Confusion is a word we have invented for an order which is not understood
Henry Miller
Slowly, I made some sense of it. It was all in my head – the feeling, the desire, the blame, the justification, the devastation – all of it. I created it and only I could change it. I remember that it felt like a fog lifted. Suddenly, I knew things I did not know I knew and I did not know how I knew them.
Quantum moment
This understanding rearranged the clutter. It was hard and, at the same time, uplifting. I had started writing fiction two years before, but during these two months, whenever I got some clarity, I had the urge to start writing again and even wrote some poetry. I felt the words of my poems the and story lines of my fiction were not mine. I did not compose them. They were composed somewhere and presented to me whole, complete, pushing me to write them. I wrote poems in one go, without any planning or search for rhyming words. I finished short stories in one sitting.
This event changed my life and started a path that led me here, to this blog, as an educator and a life coach. When I tell my clients that I was a troublemaker at school and that I have a degree in education, they laugh.
About 3 weeks before the end of the last term of school, I went to the guidance counselor. I told her that I was not leaving school. I was staying for 11th Grade.
She laughed and said, “Ronit, you are not staying, because you can’t”.
I looked at her with a conviction I had never had before, and said, “I’m staying”.
She said, “Ronit, we gave you so many warnings (true, they did). What’s different now?”
I said, “I will change all my grades”.
She said I had to change 3 of my grades in 3 weeks, because they only allowed students to retry 1 failed subject during the summer.
I said to her, “I’ll change one of them in 3 weeks and I’ll do 3 summer tests”.
She was shocked. She looked at me supposed and said, “Ronit, I have never heard you talking like this”, and she agreed to speak on my behalf and allow me to change my scores and stay at school. She said, “If you fail any of them, you are out”.
Starting new path in life
One of the subjects was Literature. I loved literature and was very good at it, but the year before, I had said something rude to the teacher and learned the hard way that he was stronger than I was. He had never given me grades based on what I knew. He had never even read my exams. So I went to the teachers’ room to apologies for what I had said.
3 weeks later, I got my exam back and I got A++. I did the other 3 exams during the summer break. I passed 2 of them, and on 1 of them, Physics (which was so hard for me), I got 94%.

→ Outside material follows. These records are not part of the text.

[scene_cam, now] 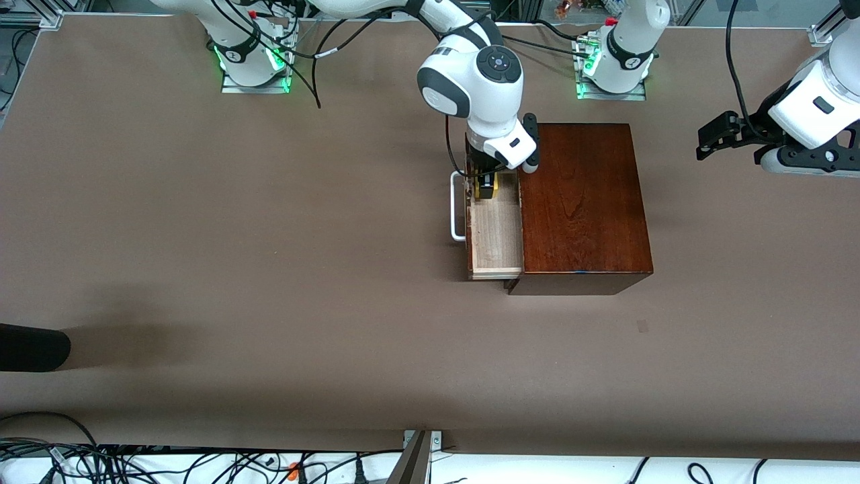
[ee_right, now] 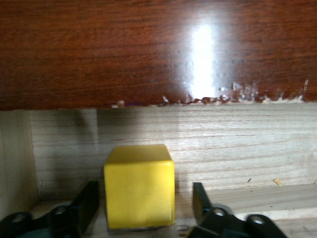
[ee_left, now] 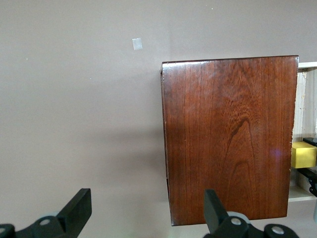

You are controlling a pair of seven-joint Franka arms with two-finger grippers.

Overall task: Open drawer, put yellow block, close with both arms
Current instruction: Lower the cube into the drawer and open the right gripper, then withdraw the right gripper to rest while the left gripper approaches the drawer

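Observation:
The drawer (scene_cam: 496, 235) stands pulled out of the dark wooden box (scene_cam: 584, 202), its white bar handle (scene_cam: 457, 208) toward the right arm's end of the table. The yellow block (scene_cam: 486, 188) (ee_right: 139, 186) rests on the drawer floor in the corner farthest from the front camera. My right gripper (scene_cam: 485, 181) (ee_right: 144, 193) reaches down into the drawer and is open, a finger on each side of the block with a gap at both. My left gripper (scene_cam: 705, 141) (ee_left: 146, 198) hangs open and empty over the table beside the box, at the left arm's end. The block (ee_left: 303, 154) also shows past the box (ee_left: 228, 139).
A dark rounded object (scene_cam: 33, 347) pokes in at the table edge at the right arm's end. A small pale patch (scene_cam: 643, 327) lies on the table nearer the front camera than the box. Cables (scene_cam: 134, 464) run along the front edge.

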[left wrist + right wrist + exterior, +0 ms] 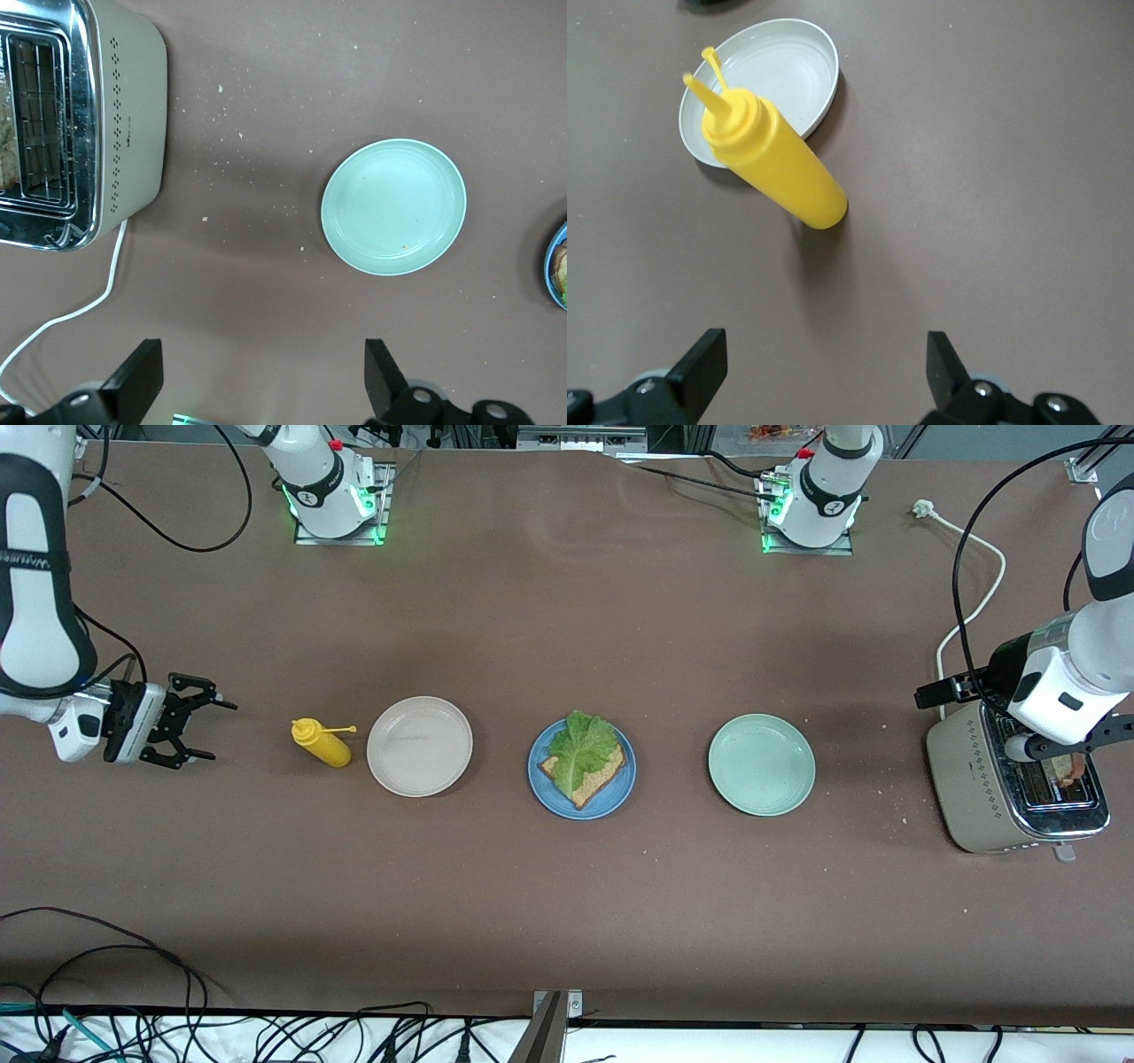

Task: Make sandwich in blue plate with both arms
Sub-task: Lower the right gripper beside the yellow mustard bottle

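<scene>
The blue plate (547, 772) sits mid-table, between a beige plate and a mint plate. One brown bread slice (599, 779) lies on it under a ruffled green lettuce leaf (580, 744). Its rim (558, 266) just shows in the left wrist view. My left gripper (263, 363) hangs open and empty above the table beside the toaster (983, 797), whose slot holds a brown slice (1072, 769). My right gripper (221, 732) is open and empty at the right arm's end of the table, pointing at the mustard bottle (323, 744). In the right wrist view the right gripper (828, 363) hovers over bare table.
The beige plate (419, 746) and the mint-green plate (761, 764) are both bare. The yellow mustard bottle (775, 159) stands beside the beige plate (788, 71). A white cord (974, 593) runs from the toaster toward the arm bases. Crumbs lie scattered near the toaster (124, 115).
</scene>
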You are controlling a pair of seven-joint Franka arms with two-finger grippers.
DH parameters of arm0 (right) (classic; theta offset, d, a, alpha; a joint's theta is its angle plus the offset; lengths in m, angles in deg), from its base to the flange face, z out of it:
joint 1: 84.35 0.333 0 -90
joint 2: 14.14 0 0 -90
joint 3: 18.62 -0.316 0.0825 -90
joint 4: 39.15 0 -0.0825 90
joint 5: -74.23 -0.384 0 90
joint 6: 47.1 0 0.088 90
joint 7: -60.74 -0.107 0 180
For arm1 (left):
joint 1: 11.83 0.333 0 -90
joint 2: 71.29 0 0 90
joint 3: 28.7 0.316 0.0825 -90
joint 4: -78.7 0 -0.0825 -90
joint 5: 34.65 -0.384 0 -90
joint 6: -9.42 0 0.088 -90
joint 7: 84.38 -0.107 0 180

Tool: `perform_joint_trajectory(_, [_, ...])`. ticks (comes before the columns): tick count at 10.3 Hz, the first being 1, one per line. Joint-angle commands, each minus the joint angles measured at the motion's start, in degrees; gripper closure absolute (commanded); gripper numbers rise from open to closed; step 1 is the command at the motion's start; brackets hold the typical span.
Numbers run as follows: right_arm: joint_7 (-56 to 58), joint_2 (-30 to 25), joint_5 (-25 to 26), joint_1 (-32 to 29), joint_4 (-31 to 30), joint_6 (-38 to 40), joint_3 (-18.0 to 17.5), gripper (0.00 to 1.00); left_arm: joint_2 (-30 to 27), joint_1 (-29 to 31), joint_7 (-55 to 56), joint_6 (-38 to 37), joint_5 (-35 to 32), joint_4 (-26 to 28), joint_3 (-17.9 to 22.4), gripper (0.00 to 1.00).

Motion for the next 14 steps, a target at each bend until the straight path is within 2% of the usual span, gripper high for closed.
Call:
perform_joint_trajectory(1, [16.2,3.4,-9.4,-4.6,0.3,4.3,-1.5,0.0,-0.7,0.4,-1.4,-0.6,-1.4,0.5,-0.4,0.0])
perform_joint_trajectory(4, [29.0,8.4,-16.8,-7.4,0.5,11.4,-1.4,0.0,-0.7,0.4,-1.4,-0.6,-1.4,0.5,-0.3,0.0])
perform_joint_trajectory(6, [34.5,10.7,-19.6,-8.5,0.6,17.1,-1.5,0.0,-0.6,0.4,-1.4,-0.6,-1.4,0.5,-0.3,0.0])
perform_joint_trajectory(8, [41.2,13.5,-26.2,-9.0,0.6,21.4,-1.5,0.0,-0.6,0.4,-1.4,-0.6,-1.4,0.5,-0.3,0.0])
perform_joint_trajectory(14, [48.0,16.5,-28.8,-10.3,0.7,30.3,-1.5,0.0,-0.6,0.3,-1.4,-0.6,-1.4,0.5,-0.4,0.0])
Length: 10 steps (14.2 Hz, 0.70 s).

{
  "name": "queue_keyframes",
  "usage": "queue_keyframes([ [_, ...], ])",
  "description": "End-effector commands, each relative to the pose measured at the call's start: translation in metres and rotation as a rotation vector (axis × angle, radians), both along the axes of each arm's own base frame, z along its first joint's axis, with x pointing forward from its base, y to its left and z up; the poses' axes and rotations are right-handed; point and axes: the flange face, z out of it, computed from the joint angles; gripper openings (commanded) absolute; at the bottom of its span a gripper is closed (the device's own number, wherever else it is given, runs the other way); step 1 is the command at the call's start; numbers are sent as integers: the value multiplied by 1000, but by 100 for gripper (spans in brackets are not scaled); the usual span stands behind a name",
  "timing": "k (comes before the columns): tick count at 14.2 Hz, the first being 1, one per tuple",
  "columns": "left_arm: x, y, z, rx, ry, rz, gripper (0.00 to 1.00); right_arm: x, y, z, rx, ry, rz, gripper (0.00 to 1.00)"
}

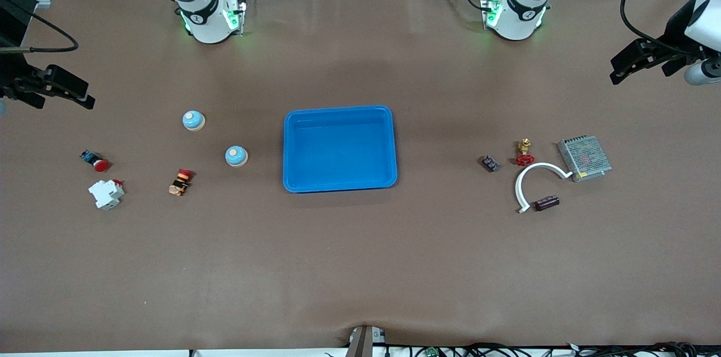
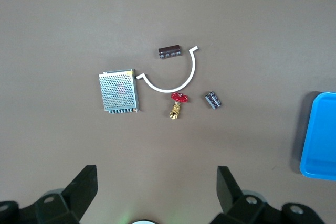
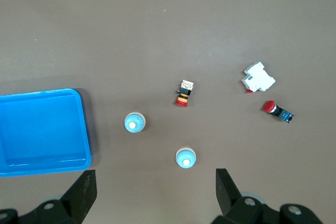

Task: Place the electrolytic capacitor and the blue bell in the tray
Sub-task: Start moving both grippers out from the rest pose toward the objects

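Over the table's edge at the left arm's end, well apart from the tray [image 1: 339,148], the left gripper [image 1: 639,61] hangs with its fingers spread and nothing between them; the right gripper [image 1: 62,89] hangs the same way, apart and empty, over the right arm's end. In the left wrist view the nearest cluster spreads below the left gripper [image 2: 157,192]: a perforated metal power supply [image 2: 119,92], a white curved clip [image 2: 176,74], a red-handled brass valve [image 2: 177,104], a small dark terminal block [image 2: 212,99], and the electrolytic capacitor [image 2: 170,51], a dark cylinder lying on its side just beside one end of the clip. In the front view the capacitor [image 1: 546,202] lies nearer the camera than the tray and toward the left arm's end of the table. On the tray's right-arm side sit two blue bells, one [image 1: 236,155] close to the tray and another [image 1: 193,120] farther from it, with a striped button [image 1: 180,181], a red pushbutton [image 1: 96,161] and a white breaker [image 1: 106,193] farther out. The tray is empty, so nothing is placed yet. A good first pick probably means descending squarely with the fingers across the capacitor's round body, clear of the clip so it is not dragged along.
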Motion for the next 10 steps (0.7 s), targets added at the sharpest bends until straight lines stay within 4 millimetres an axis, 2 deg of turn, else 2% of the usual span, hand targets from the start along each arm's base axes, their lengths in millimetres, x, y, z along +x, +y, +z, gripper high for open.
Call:
queue_keyframes([
  [1,2,3,3,21,16,-8,100,-2,1,4,10,-18,-10,100],
  [10,0,3,2,21,35,5,100,1,2,3,10,-29,-11,100],
])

In 11th Grade, I got a scholarship for excellence. I was a school captain and the editor of the school newspaper. I published my poems and joined an elite youth group that took part in peace negotiations. I had a boyfriend (he is still my boyfriend, by the way) and a big group of friends. Even at home, my relationships with my sisters changed dramatically and my life took on a new course.
This spring cleaning of the mind is important. When I coach my clients, I take them though a mind spring cleaning process too. It is confusing, but empowering, and all my clients consider this a quantum moment in their life that changes their path in life. Their life is split to “before” and “after”.
I highly recommend going through this process and if you cannot do it yourself, get some coaching. It is worth it! You are worth it!